I implemented the solution by overloading aggregateSingleColumn, this overload exploits the original aggregateSingleColumn by wrapping it so that it is possible to exploit caches.

For the moment there is only max, however it would be easy to do the same with min, sum, mean and median.
For percentile and std it could be done something similar.

@Jolanrensen
Copy link
Collaborator

Jolanrensen commented Jan 19, 2026

Alright, it seems the implementation is in place. However, we never test the cache is actually being used. For all we know, it's still being recalculated every time. Please add some tests in the statistics tests to verify that the cache is actually being set when a new statistic is calculated.

You could also test the retrieving part by saving something wrong into the cache manually and then check if it reappears when the statistic is requested again.

(now you can see why it makes sense to have the logic of interacting with the cache inside the ValueColumn instead of on the aggregator side :) Makes it easier to test)

@CarloMariaProietti
Copy link
Contributor Author

(now you can see why it makes sense to have the logic of interacting with the cache inside the ValueColumn instead of on the aggregator side :) Makes it easier to test)

Yes, much better. Until now I tested the behaviour of cache only by using prints and it seems to work correctly.
However, I wrote a message on the slack datascience channel where I tell about Google Summer of Code, I would be very gratefull if you could read that proposal and give me your feedback :)

@Jolanrensen
Copy link
Collaborator

However, I wrote a message on the slack datascience channel where I tell about Google Summer of Code, I would be very gratefull if you could read that proposal and give me your feedback :)

We'll discuss this in the team first and get back to you later, if that's okay

@CarloMariaProietti
Copy link
Contributor Author

However, I wrote a message on the slack datascience channel where I tell about Google Summer of Code, I would be very gratefull if you could read that proposal and give me your feedback :)

We'll discuss this in the team first and get back to you later, if that's okay

Yes, of course.

@Jolanrensen
Copy link
Collaborator

Jolanrensen commented Jan 22, 2026

To be able to close #1492 we also need some test that verify the original issue now works.

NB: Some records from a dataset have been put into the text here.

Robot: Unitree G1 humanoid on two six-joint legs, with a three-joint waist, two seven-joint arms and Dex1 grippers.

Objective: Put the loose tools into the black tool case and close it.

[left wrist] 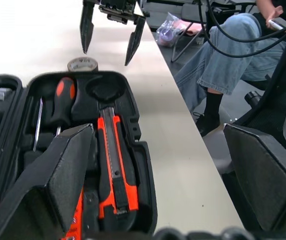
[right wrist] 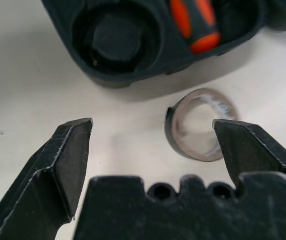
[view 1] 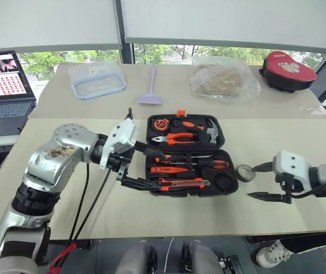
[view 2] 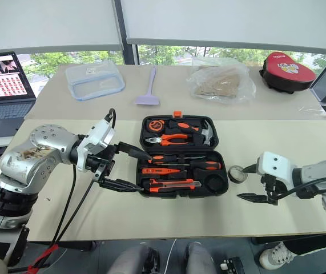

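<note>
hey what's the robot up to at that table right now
It is packing tools into the open black tool case. The screwdrivers and the utility knife already lie in their slots. The tape roll is on the table beside the case, and the open right gripper hovers next to it. The open left gripper is at the case's other end.

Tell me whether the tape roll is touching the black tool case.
Apart. The right wrist view shows a strip of bare table between the tape roll and the black tool case; the head views agree.
</note>
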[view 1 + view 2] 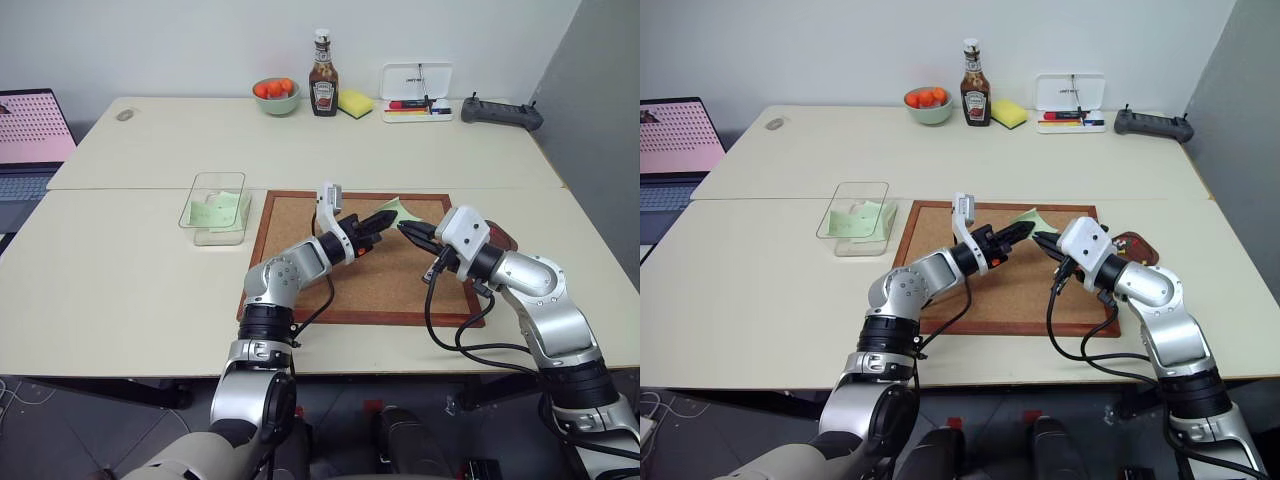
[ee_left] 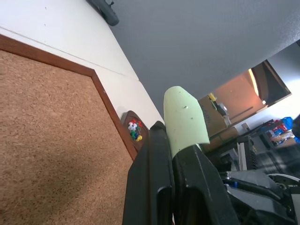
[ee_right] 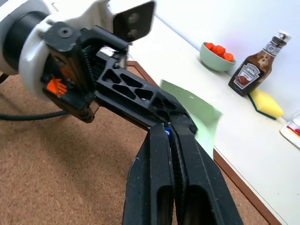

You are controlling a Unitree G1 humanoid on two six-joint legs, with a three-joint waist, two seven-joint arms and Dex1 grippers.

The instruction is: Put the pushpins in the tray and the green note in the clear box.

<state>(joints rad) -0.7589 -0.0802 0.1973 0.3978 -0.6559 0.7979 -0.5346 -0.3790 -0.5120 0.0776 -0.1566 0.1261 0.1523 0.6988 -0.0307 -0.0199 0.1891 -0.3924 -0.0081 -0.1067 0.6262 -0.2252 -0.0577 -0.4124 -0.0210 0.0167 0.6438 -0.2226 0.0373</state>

So please try the example with df.filter { x < df["valueCol"].cast<Int>().max() } or something like that, where .max() would be called for each row in the DF and now should benefit from the cache being there.

Also some dataframe-wide statistic function like df.max { "valueCol"<Int>() } (and then checking that df["valueCol"].asValueColumn().internalValueColumn().getStatisticsCache... actually works).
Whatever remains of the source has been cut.